While we debate whether our digital records will be able to be read by future generations or space visitors even 20 years from now, researchers have unlocked the secrets of a lost Mexican civilization known as the Cloud People written on a 500-year-old dried deerskin covered with plaster. Are we uploading to the wrong cloud?
The 16-foot-long deerskin manuscript – known as the Codex Selden - is one of only 20 codices (handwritten books) from Mexico’s pre-Columbian history. This particular codex was attributed to the Mixtec culture, a major but mysterious Mesoamerican group comprised of a a number of cities united for a brief time in the 11th century under a single king. Mixtec comes from the Nahuatl word Mixtecah, which means Cloud People, and their descendants that survived the arrival of the Spanish are still one of the largest indigenous groups in the U.S.
Unfortunately, none of the current Mixtecs knew how to open, let alone read, the Codex Selden. The long deerskin was covered at some point with gesso – a mixture of gypsum and chalk - before being folded into 20 pages. An unsuccessful attempt was made in the 1950s to clean it but was abandoned for fear of damaging it.

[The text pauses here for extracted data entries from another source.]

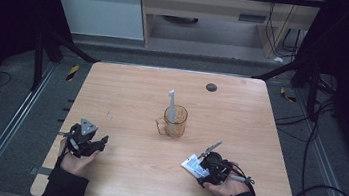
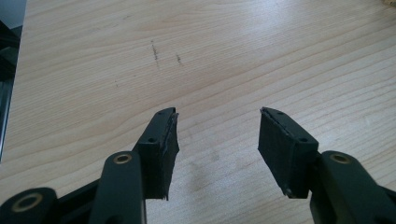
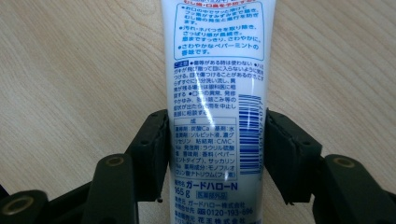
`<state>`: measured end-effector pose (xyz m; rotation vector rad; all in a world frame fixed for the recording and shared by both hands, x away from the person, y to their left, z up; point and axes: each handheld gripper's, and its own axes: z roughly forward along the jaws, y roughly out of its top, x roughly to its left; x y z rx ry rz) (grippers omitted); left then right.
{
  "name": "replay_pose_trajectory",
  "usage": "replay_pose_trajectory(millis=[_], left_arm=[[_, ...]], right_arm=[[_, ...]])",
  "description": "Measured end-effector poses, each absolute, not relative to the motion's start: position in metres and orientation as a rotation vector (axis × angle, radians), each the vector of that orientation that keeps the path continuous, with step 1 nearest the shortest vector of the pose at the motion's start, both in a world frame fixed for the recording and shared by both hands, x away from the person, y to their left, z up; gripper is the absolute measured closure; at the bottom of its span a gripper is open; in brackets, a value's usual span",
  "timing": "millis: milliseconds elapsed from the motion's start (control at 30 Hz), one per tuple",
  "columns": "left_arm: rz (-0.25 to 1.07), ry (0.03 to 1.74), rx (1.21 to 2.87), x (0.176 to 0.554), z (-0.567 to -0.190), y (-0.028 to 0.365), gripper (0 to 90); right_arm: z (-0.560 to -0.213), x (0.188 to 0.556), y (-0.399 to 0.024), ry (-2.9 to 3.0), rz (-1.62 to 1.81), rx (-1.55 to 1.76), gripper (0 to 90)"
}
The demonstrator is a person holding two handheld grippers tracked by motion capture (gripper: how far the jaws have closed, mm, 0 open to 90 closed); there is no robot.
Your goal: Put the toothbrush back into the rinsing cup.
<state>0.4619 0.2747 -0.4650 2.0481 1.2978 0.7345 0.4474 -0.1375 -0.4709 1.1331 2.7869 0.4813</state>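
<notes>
A white toothpaste tube (image 3: 215, 56) with blue print lies flat on the wooden table (image 1: 132, 98). My right gripper (image 3: 217, 114) straddles its lower part, and both pads rest against the tube's edges. From the high view the tube (image 1: 191, 163) pokes out to the left of the right gripper (image 1: 201, 169) near the front right of the table. My left gripper (image 2: 218, 112) stands open over bare wood with nothing between its jaws; it sits at the front left (image 1: 103, 141). An amber glass mug (image 1: 175, 122) holds a white toothbrush (image 1: 172, 102) upright at the table's middle.
A small black round disc (image 1: 211, 87) sits near the far edge of the table. Faint dark scuffs (image 2: 155, 50) mark the wood ahead of the left gripper. Cables (image 1: 317, 146) trail on the floor to the right of the table.
</notes>
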Motion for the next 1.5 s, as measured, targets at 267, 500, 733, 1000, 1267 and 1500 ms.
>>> replay_pose_trajectory(millis=[267, 500, 733, 1000, 1267, 1500], left_arm=[[0.736, 1.298, 2.049, 0.462, -0.465, 0.275, 46.7], [0.738, 1.299, 2.048, 0.462, -0.465, 0.275, 46.9], [0.737, 1.301, 2.045, 0.462, -0.465, 0.275, 47.0], [0.736, 1.303, 2.044, 0.462, -0.465, 0.276, 47.0], [0.735, 1.301, 2.043, 0.462, -0.464, 0.275, 46.9], [0.734, 1.293, 2.037, 0.462, -0.464, 0.276, 46.9]], right_arm=[[-0.469, 0.45, -0.136, 2.804, 0.453, 1.141, 50.2], [-0.467, 0.449, -0.139, 2.799, 0.485, 1.159, 59.2], [-0.464, 0.447, -0.143, 2.787, 0.525, 1.151, 65.7], [-0.459, 0.444, -0.15, 2.742, 0.617, 1.171, 67.8], [-0.44, 0.442, -0.157, 2.632, 0.831, 1.17, 68.0], [-0.43, 0.443, -0.158, 2.514, 0.983, 1.188, 68.2]])
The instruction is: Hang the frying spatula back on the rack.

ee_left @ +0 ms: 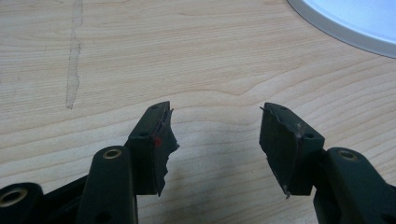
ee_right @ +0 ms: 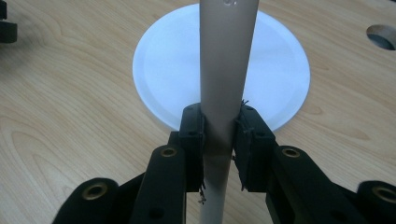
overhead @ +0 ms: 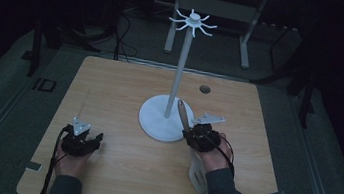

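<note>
My right gripper [overhead: 195, 133] [ee_right: 219, 140] is shut on a beige round handle [overhead: 181, 111] [ee_right: 226, 60] that points up and away, toward the white stand [overhead: 177, 77]. A pale flat part [overhead: 197, 173] shows beneath the right hand; I cannot tell whether it belongs to the handle. The stand has a round white base [overhead: 162, 121] [ee_right: 163, 60], a tall thin pole and a ring of hooks [overhead: 193, 22] at the top. My left gripper [overhead: 84, 141] [ee_left: 215, 135] rests low at the front left, open, with bare wood between its jaws.
The wooden table [overhead: 110, 94] has a small round hole [overhead: 205, 88] [ee_right: 383, 37] behind the stand. An edge of the stand's base [ee_left: 355, 18] shows in the left gripper view. Dark floor, cables and a metal frame lie beyond the table.
</note>
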Demonstrator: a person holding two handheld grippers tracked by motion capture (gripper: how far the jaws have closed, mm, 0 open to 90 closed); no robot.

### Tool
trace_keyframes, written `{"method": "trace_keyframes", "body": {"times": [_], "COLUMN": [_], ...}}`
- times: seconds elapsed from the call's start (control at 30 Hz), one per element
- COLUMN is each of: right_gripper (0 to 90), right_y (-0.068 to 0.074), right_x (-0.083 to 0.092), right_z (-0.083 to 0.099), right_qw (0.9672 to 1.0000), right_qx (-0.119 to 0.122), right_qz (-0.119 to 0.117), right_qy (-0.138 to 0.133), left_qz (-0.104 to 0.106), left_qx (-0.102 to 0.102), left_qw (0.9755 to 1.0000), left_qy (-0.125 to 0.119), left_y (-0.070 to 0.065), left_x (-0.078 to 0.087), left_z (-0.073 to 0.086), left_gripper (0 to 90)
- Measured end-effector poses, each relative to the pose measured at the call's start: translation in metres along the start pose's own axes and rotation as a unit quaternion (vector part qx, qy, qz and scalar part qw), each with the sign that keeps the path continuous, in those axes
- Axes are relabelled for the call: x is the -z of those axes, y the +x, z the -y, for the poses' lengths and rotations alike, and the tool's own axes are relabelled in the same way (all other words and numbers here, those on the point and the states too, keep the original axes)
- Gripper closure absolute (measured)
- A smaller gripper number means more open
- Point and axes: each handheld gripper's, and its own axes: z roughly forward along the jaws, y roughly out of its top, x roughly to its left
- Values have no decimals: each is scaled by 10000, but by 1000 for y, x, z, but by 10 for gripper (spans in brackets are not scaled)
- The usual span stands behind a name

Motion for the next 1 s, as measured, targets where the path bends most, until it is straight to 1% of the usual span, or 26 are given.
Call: {"method": "trace_keyframes", "body": {"times": [0.3,0.53,0.73,1.0], "right_gripper": [744,745,744,744], "right_y": [-1,-2,-3,-3], "right_x": [8,14,20,24], "right_z": [-5,-7,-10,-13], "right_qw": [9999,9996,9989,9981], "right_qx": [14,-27,-27,-21], "right_qz": [38,60,62,52], "right_qy": [-159,-288,-460,-612], "left_qz": [10,-4,-13,-11], "left_qx": [7,11,19,41], "left_qw": [10000,10000,10000,10000], "left_qy": [15,9,0,-14], "left_y": [0,1,1,1], "left_x": [0,0,0,1], "left_z": [0,0,0,0], "left_gripper": [442,442,442,442]}}
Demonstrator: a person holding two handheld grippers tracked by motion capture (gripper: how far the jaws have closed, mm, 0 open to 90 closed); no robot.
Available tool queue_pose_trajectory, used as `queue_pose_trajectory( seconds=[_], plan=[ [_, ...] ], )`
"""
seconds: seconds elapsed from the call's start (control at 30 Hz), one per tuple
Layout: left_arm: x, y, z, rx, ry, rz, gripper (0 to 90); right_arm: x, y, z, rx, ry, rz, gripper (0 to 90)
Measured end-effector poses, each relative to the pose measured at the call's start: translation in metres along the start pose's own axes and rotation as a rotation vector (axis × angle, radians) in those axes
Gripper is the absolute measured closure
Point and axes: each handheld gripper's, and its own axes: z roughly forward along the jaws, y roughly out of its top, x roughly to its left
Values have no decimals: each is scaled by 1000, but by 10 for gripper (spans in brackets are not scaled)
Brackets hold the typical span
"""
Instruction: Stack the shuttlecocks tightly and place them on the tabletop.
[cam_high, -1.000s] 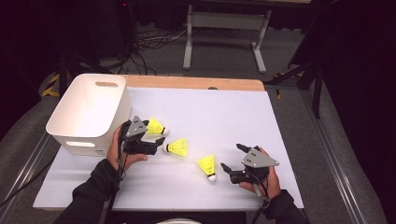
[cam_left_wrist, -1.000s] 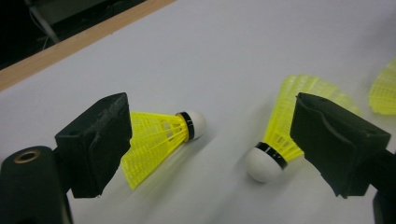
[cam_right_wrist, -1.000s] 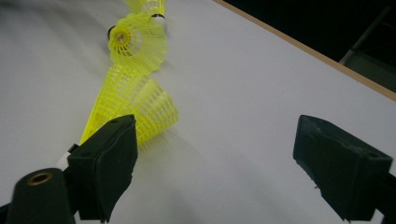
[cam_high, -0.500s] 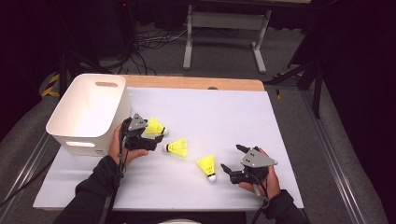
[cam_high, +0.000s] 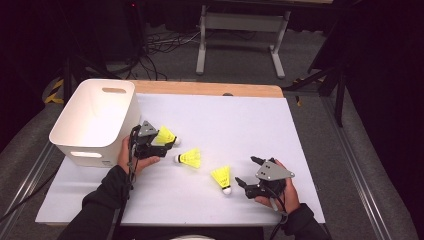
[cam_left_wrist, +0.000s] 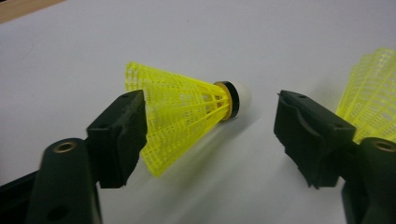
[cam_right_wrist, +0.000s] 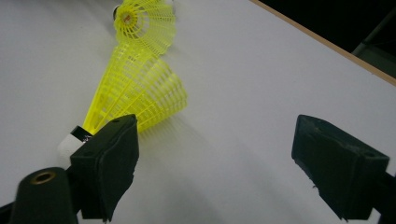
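The left gripper (cam_high: 167, 142) sits near the table's left edge, just beside the white plastic bin (cam_high: 95, 117), with a yellow shuttlecock (cam_left_wrist: 187, 109) lying between its jaws. The jaws have just been closing; one pad touches the mesh skirt, the other stands clear of the cork, so nothing is clamped yet. The likely trouble is the light shuttlecock skidding or rolling sideways as one pad pushes it before the other arrives, or the soft skirt crushing and springing out of the grip.

A second shuttlecock (cam_high: 189, 158) lies near the table's middle and a third (cam_high: 222, 178) nearer the front edge, just beside the right gripper (cam_high: 247, 172), whose jaws stand wide open and hold nothing; a careless sweep could knock it away.

The table (cam_high: 240, 120) has a smooth white top with a wooden strip along its far edge. Beyond it the room is dark, with grey floor, cables and a metal stand.
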Motion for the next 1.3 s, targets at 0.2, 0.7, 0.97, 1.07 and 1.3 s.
queue_pose_trajectory(
  seconds=[0.2, 0.7, 0.97, 1.07, 1.3],
  plan=[
    [-2, 3, -4, -28, 0, 7, 540, 0, 0, 0, 0, 3, -4, 157],
    [-14, 18, -15, -46, 32, 107, 894, 0, 0, 0, 4, 10, -3, 161],
    [-14, 21, -27, -30, 76, 137, 892, -1, -1, -1, 1, 12, 2, 160],
    [-12, 21, -24, -16, 80, 140, 893, -1, -1, -1, 4, 15, 4, 160],
    [-11, 21, -25, 10, 95, 150, 893, -2, -2, 0, 14, 16, 7, 158]
  ],
)
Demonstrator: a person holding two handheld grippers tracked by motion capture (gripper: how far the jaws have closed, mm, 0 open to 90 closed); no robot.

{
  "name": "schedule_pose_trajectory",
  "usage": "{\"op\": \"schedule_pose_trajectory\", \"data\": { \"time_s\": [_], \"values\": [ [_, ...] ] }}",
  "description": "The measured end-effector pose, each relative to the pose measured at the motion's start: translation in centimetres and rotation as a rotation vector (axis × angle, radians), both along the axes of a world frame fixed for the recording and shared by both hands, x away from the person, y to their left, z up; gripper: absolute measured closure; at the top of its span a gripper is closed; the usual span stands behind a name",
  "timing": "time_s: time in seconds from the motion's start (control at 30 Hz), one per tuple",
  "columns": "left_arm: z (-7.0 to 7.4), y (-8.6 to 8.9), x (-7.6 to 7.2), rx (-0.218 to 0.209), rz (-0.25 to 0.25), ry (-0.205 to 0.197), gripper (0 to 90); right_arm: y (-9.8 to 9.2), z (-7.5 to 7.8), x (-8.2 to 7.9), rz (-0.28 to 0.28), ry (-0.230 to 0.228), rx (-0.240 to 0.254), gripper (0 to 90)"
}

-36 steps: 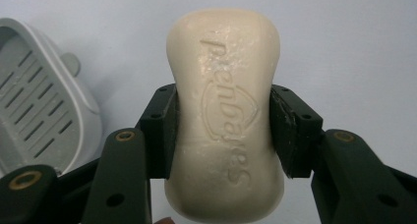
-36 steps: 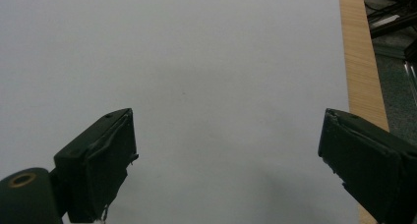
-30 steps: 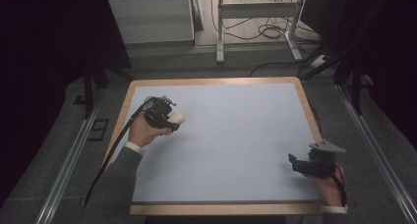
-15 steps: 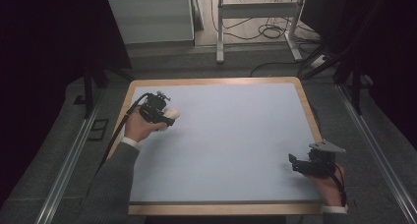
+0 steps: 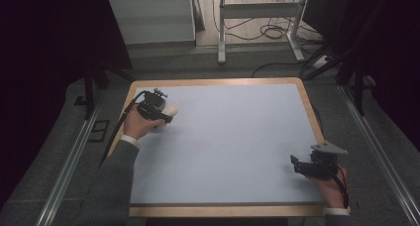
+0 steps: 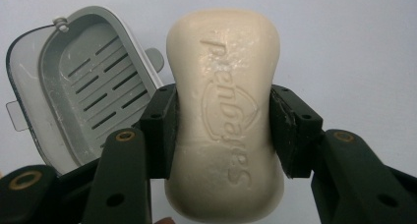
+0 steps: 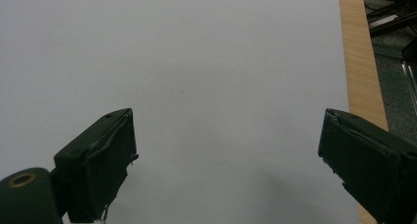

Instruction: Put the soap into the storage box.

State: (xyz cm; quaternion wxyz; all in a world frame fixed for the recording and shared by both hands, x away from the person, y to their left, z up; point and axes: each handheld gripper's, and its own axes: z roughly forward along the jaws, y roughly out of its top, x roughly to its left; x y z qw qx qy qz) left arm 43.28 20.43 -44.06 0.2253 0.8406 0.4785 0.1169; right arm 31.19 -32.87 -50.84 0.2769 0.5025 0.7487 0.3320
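Soap bar (image 5: pixel 170 110), pale cream, sits at the far left of the blue table mat (image 5: pixel 228 146) in the high view, caught in the left gripper (image 5: pixel 161 112), which the person's left hand (image 5: pixel 136 126) holds above the mat near its wooden border (image 5: pixel 307 107). At the near right corner, the right gripper (image 5: pixel 297 165) rests low over the mat in the right hand (image 5: pixel 332 184), a grey 3-cornered plate (image 5: pixel 328 148) on top of it.

From the left gripper view, the left gripper (image 6: pixel 221 130) has its 2 black jaws clamped on the waist of the soap bar (image 6: pixel 223 111), one on each long side; raised lettering runs down the bar's face. Beside and below it, a grey soap dish (image 6: pixel 74 96) with a slotted drain insert lies open on the mat, partly hidden by the jaw at that side.

From the right gripper view, the right gripper (image 7: pixel 226 160) has its jaws wide apart, with bare mat (image 7: pixel 196 76) between them and the wooden border (image 7: pixel 361 76) along one side.
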Motion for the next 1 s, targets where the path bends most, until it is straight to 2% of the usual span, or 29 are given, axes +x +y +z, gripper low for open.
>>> {"op": "schedule_pose_trajectory", "data": {
  "time_s": [0.27,0.6,1.0],
  "values": [
    [-0.1,0.8,0.8,0.001,0.036,0.004,49.5,-0.1,0.0,0.0,-0.002,-0.001,0.003,7.0],
    [-1.2,1.5,2.2,-0.004,0.072,0.038,49.5,-0.2,0.0,0.0,-0.003,-0.001,0.001,7.0],
    [-1.7,2.9,3.3,-0.024,0.125,0.041,49.4,-0.3,0.0,0.0,-0.003,-0.001,-0.001,7.0]
  ]
}}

According to a study in the Journal of Archaeological Sciences, researchers at Leiden University in the Netherlands used a new technique called hyperspectral imaging (900 different wavelengths of white light are shined on an object and their reflections are scanned and analyzed) to see through the plaster for the first time. What they found was beautiful, shocking and puzzling, according to archeologist Ludo Snijders.
What's interesting is that the text we've found doesn't match that of other early Mixtec manuscripts. The genealogy we see appears to be unique, which means it may prove invaluable for the interpretation of archaeological remains from southern Mexico.
Unlike other Mixtec manuscripts which showed only males facing in one direction, the Codex Selden contains vibrant images of both men and women (many with red hair) looking and walking in all directions while carrying sticks and spears. Other unusual features include young siblings connected by a red umbilical cord and a recurring name symbolized by a knife and a cord. That’s just from the first seven pages analyzed using hyperspectral imaging, says study co-author David Howell.
This is very much a new technique. We've learned valuable lessons about how to use hyperspectral imaging in the future both for this very fragile manuscript and for countless others like it.
Will hyperspectral imaging help future beings read a CD, flash drive or Internet cloud? Nope. However, with the way things have been going lately, maybe there’s things we don’t want the next generations or space visitors to find out about us.